TER demonstrates elevated volatility risk, evidenced by a beta of 1.82 which implies the stock is approximately 82% more volatile than the broader market. This high sensitivity to market movements is corroborated by a substantial one-year maximum drawdown of -38.34%, indicating significant loss potential during market downturns.
Regarding other risk factors, the absence of any reported short interest suggests there is presently no meaningful speculative pressure betting against the stock. This lack of short interest can generally be viewed as a positive sentiment indicator, though it does not eliminate fundamental business or sector-specific risks associated with the company.
Bullish, but with caution. TER’s exceptional AI-driven demand and strong fundamentals (robust profitability, healthy margins) support growth, yet its overbought technicals and premium valuation pose risks. Most suitable for growth-oriented investors comfortable with high volatility.
TER appears undervalued despite elevated current multiples, due to its compelling growth outlook signaled by its PEG ratio of 0.25. While its PE of 94 and PB of 19 are substantially above typical semiconductor industry averages (~20-25 PE), the forward PE of 29 and low PEG suggest the market is pricing in strong future earnings growth. This growth expectation is supported by TER's excellent profitability (24% net margin) and pristine financial health with minimal debt, justifying a premium if execution continues. However, the valuation is highly dependent on this projected growth materializing as expected.

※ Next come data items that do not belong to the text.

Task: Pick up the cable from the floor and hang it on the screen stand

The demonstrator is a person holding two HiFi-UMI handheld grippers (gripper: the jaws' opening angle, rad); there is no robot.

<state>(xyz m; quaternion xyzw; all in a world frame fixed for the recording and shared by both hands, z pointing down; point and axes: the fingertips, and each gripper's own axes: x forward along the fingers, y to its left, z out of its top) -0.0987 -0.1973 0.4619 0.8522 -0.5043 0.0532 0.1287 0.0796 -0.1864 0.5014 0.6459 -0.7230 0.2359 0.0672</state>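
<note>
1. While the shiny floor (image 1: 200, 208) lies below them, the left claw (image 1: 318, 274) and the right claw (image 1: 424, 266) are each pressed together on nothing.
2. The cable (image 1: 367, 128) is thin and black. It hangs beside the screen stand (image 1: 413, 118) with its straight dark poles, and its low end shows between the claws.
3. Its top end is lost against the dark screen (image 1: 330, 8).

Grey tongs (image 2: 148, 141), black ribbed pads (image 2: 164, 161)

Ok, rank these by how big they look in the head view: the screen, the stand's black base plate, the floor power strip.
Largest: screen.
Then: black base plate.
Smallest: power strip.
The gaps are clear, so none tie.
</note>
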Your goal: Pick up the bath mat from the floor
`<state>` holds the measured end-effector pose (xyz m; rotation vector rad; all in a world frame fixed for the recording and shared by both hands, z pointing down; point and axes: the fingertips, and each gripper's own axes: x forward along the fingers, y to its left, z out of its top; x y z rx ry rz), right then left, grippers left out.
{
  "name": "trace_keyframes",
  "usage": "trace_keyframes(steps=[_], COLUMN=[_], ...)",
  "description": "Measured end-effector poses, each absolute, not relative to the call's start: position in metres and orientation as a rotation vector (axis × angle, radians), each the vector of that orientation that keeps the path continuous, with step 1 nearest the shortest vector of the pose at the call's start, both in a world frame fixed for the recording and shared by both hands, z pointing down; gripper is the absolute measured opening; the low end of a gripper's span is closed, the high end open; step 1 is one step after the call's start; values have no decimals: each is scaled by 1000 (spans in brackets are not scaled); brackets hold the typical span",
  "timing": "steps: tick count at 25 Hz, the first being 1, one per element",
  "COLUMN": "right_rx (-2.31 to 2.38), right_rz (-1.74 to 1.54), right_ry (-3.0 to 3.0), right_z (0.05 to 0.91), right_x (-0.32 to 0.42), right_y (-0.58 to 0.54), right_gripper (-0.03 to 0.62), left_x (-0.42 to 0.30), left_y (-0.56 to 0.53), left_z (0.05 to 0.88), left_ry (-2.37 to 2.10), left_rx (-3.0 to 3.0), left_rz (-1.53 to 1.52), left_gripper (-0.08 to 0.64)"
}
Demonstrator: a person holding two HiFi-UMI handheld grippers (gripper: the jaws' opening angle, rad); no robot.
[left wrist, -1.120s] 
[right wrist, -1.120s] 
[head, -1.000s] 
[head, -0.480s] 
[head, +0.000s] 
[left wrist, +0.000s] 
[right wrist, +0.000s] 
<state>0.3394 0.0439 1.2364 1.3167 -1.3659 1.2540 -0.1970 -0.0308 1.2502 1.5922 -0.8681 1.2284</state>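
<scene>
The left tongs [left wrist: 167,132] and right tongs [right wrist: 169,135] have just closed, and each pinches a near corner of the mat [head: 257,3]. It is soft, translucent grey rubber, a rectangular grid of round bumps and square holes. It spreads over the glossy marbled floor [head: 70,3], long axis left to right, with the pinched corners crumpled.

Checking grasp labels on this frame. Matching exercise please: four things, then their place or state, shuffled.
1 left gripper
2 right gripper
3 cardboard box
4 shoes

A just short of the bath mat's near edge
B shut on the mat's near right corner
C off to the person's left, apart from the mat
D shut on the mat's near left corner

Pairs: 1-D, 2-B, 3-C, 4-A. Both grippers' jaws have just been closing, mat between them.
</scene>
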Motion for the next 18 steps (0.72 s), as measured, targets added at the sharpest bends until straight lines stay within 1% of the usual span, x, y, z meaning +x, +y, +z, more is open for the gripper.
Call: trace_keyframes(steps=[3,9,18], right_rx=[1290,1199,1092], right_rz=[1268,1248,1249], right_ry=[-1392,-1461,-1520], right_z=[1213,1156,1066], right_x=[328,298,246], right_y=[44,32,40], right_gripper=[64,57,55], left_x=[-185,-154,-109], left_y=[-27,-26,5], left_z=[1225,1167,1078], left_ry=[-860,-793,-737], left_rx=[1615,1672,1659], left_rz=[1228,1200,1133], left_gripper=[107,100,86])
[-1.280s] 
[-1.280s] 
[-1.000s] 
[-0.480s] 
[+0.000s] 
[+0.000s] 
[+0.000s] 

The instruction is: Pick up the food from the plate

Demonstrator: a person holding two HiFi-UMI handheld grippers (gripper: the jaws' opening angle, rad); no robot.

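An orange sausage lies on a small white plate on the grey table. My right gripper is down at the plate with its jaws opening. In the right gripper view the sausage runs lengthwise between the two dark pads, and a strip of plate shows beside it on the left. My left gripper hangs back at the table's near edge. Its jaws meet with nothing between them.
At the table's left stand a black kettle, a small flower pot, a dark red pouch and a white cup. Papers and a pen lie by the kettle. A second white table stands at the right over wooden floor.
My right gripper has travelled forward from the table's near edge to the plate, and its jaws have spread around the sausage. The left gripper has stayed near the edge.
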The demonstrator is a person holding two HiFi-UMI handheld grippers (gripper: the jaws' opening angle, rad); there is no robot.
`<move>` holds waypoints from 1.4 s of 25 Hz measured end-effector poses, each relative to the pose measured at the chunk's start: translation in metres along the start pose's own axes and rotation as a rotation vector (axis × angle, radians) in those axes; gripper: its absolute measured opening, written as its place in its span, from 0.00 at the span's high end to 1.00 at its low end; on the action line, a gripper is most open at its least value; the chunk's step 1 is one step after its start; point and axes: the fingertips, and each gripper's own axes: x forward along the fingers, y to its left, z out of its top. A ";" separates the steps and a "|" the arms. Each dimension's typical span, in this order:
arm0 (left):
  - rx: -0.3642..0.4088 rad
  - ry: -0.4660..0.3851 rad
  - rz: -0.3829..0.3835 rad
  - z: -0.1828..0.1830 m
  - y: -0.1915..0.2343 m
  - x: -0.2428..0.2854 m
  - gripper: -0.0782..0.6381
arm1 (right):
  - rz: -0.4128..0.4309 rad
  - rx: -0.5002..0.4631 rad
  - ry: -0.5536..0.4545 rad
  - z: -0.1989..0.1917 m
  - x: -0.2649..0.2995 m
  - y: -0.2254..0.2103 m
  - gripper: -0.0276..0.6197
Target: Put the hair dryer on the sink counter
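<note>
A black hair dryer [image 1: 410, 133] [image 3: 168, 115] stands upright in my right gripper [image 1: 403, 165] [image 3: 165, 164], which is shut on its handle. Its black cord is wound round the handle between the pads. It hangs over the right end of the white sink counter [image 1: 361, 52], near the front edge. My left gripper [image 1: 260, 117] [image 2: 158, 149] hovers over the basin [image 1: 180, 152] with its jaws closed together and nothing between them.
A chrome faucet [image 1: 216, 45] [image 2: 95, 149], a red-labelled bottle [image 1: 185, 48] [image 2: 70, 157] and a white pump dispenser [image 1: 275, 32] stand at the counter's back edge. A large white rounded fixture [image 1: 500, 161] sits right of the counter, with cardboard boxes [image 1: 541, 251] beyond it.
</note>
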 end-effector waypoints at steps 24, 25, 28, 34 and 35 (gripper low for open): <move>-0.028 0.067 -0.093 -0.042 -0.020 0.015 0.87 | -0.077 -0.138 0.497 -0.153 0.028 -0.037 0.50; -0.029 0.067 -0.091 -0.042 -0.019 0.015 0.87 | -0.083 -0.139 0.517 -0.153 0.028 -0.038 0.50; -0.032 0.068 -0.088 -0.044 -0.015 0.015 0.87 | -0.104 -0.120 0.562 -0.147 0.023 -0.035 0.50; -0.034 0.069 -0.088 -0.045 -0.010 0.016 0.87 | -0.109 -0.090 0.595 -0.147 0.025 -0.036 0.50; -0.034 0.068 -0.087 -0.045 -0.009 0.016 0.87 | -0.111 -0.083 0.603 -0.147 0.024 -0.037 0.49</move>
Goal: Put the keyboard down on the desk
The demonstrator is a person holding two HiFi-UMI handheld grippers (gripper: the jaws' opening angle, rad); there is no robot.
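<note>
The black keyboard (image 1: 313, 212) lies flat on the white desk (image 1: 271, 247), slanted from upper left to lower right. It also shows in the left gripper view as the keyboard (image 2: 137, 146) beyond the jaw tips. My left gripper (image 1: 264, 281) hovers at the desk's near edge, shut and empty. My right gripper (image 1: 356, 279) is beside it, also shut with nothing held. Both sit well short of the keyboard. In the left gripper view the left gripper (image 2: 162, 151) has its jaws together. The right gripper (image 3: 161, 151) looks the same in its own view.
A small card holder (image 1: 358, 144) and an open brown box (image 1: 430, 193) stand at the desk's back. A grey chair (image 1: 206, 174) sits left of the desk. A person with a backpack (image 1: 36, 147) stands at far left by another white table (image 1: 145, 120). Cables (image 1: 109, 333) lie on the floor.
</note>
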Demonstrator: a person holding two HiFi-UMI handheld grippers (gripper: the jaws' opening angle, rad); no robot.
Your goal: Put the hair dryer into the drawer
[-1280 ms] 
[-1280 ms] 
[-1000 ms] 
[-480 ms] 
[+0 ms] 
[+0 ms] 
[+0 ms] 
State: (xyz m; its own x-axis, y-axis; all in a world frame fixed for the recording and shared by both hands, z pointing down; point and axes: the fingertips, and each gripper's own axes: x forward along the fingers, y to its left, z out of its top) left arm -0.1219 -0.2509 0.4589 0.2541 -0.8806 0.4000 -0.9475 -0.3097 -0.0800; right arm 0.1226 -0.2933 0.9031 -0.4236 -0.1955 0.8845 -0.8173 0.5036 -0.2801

Based on the provided information, the key risks of holding TER are:
1. Market Volatility Risk: The stock's high beta of 1.82 indicates it is highly sensitive to broad market downturns, making it susceptible to significant price swings like its -38.34% maximum drawdown. 2. Momentum Reversal Risk: Following an exceptionally sharp price increase (over 100% in three months) that places the stock near its 52-week high, it faces an elevated risk of a sharp correction or profit-taking sell-off. 3. Operational Efficiency Risk: A low asset turnover ratio of 0.26 suggests potential inefficiency in utilizing company assets to generate sales, which could limit future profitability growth if not improved.
Based on Teradyne's current execution and cyclical positioning, my 2026 forecast anticipates strong but volatile performance.
My base case target range is $450-$550, with a bull case of $600+ contingent on AI and automotive semiconductor demand exceeding current projections. Key growth drivers include: 1) sustained high demand for advanced semiconductor test equipment, particularly for AI and HPC chips, and 2) margin expansion from operational efficiencies.
Main assumptions are continued semiconductor industry growth, successful execution on advanced technology transitions, and no major market downturn. This forecast carries high uncertainty due to the stock's cyclical nature (beta 1.82) and sensitivity to semiconductor capital spending cycles.